*Exercise instructions*
Any picture must be dropped, but each line of the data should be duplicated exactly.

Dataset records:
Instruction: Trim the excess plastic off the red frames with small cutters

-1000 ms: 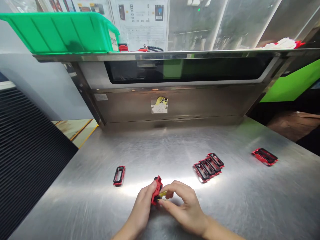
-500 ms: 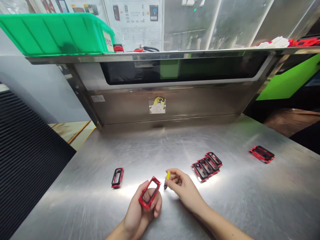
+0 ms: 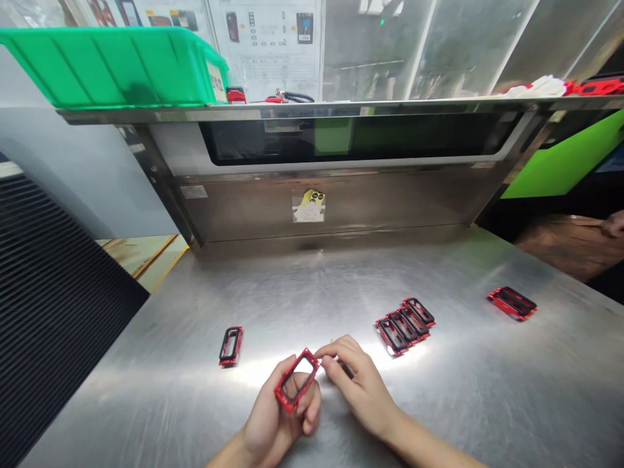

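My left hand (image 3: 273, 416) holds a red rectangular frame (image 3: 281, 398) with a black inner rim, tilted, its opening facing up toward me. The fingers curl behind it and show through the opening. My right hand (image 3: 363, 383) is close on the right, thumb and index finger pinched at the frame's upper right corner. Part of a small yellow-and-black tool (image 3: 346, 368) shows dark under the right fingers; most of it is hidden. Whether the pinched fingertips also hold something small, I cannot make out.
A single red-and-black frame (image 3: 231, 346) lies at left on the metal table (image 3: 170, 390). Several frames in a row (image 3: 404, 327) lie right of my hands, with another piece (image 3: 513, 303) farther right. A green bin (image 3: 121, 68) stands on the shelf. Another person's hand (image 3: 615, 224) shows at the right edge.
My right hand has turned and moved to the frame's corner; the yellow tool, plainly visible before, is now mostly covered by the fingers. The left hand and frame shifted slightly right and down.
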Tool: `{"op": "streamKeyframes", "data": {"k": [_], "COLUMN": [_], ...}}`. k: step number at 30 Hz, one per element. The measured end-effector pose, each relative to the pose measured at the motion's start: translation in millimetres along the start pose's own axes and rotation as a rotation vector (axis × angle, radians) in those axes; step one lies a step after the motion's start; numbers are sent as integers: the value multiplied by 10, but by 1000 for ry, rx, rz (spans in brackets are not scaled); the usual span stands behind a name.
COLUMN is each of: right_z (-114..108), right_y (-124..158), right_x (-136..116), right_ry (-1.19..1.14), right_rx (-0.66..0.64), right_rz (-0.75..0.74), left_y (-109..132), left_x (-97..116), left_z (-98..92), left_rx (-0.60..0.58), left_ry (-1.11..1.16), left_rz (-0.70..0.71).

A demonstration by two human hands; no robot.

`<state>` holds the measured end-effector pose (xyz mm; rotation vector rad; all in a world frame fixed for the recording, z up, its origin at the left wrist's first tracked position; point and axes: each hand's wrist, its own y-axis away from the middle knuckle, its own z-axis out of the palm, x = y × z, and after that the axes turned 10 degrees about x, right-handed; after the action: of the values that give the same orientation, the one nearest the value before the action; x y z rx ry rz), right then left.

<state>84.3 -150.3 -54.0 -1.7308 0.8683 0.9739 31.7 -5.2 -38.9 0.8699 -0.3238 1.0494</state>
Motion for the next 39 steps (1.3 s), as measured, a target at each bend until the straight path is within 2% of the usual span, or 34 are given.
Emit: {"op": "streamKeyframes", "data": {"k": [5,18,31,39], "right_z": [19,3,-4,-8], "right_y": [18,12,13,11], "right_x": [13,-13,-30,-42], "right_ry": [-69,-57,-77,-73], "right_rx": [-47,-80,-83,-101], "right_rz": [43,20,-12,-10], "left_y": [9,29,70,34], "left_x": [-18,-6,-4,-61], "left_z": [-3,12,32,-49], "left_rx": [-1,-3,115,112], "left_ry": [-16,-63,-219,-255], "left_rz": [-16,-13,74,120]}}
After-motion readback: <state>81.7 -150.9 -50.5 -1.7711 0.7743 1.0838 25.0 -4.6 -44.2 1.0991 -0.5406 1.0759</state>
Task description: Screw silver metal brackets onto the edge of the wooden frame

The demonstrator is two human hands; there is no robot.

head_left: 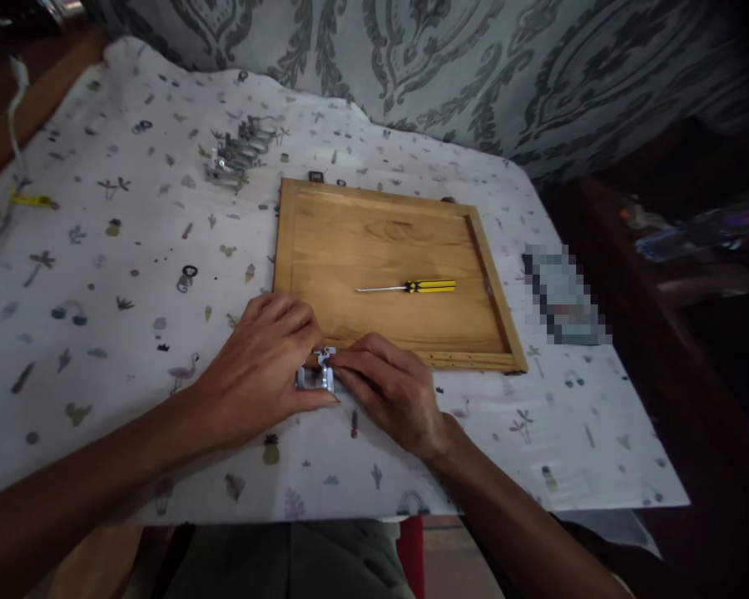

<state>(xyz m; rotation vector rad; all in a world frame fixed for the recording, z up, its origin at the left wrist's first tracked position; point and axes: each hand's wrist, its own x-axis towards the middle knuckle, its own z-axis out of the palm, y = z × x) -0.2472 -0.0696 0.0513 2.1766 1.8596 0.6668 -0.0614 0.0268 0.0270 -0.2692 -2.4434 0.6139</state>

*Answer to this problem*
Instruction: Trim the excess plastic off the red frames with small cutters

-1000 ms: 
-500 ms: 
+0 ms: 

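My left hand (image 3: 273, 416) holds a red rectangular frame (image 3: 281, 398) with a black inner rim, tilted, its opening facing up toward me. The fingers curl behind it and show through the opening. My right hand (image 3: 363, 383) is close on the right, thumb and index finger pinched at the frame's upper right corner. Part of a small yellow-and-black tool (image 3: 346, 368) shows dark under the right fingers; most of it is hidden. Whether the pinched fingertips also hold something small, I cannot make out.
A single red-and-black frame (image 3: 231, 346) lies at left on the metal table (image 3: 170, 390). Several frames in a row (image 3: 404, 327) lie right of my hands, with another piece (image 3: 513, 303) farther right. A green bin (image 3: 121, 68) stands on the shelf. Another person's hand (image 3: 615, 224) shows at the right edge.
My right hand has turned and moved to the frame's corner; the yellow tool, plainly visible before, is now mostly covered by the fingers. The left hand and frame shifted slightly right and down.
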Tool: `{"op": "streamKeyframes", "data": {"k": [_], "COLUMN": [_], ...}}`. k: step number at 30 Hz, one per element. The measured end-effector pose, each relative to the pose measured at the motion's start: translation in millimetres along the start pose's own axes and rotation as a rotation vector (axis × angle, radians) in those axes; step one lies a step after the motion's start; numbers are sent as integers: the value multiplied by 10, but by 1000 for ry, rx, rz (spans in brackets are not scaled); the usual span stands behind a name.
COLUMN is each of: right_z (-114..108), right_y (-124..158), right_x (-136..116), right_ry (-1.19..1.14), right_rx (-0.66..0.64), right_rz (-0.75..0.74), left_y (-109..132), left_x (-97..116), left_z (-98..92), left_rx (-0.60..0.58), left_ry (-1.11..1.16), left_rz (-0.70..0.71).

A demonstration by two human hands; no robot.

`<state>` holds the measured end-effector pose (xyz mm; rotation vector rad; all in a world frame fixed for the recording, z up, its origin at the left wrist's first tracked position; point and axes: each hand's wrist, its own y-axis away from the middle knuckle, its own z-axis out of the palm, x = y × z, and after that the axes turned 10 degrees about x, right-handed; after the action: of the values that give the same orientation, the one nearest the value before the action; x y z rx ry rz), right then left.

<state>84.3 -150.3 -54.0 -1.7308 0.8683 0.9739 31.7 -5.2 -38.9 0.8699 -0.3238 1.0494</state>
Motion for the next 39 steps (1.3 s), as measured, a target at each bend until the straight path is within 2% of the usual span, or 34 are given.
Emit: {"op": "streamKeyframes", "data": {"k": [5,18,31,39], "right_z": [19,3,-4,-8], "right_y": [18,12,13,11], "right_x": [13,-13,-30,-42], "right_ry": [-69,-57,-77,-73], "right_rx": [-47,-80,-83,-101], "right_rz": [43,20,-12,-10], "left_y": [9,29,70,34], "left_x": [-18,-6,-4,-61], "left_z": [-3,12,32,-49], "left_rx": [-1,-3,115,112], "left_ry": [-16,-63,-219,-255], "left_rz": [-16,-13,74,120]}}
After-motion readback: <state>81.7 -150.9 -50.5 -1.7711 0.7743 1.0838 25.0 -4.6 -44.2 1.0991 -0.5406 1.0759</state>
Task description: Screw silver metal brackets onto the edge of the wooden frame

The demonstrator is two human hands; there is no robot.

head_left: 

<state>(xyz m; rotation vector rad; all in a world frame fixed for the recording, z up, its origin at the left wrist's first tracked position; point and axes: each hand's wrist, its own x-axis towards the middle knuckle, its own z-axis out of the palm, y = z × x) -0.2472 -0.0696 0.0513 2.1766 1.8596 0.6668 -0.0614 0.0268 0.0270 -0.2692 -2.4434 0.6139</state>

No further output is required, since the answer is complete.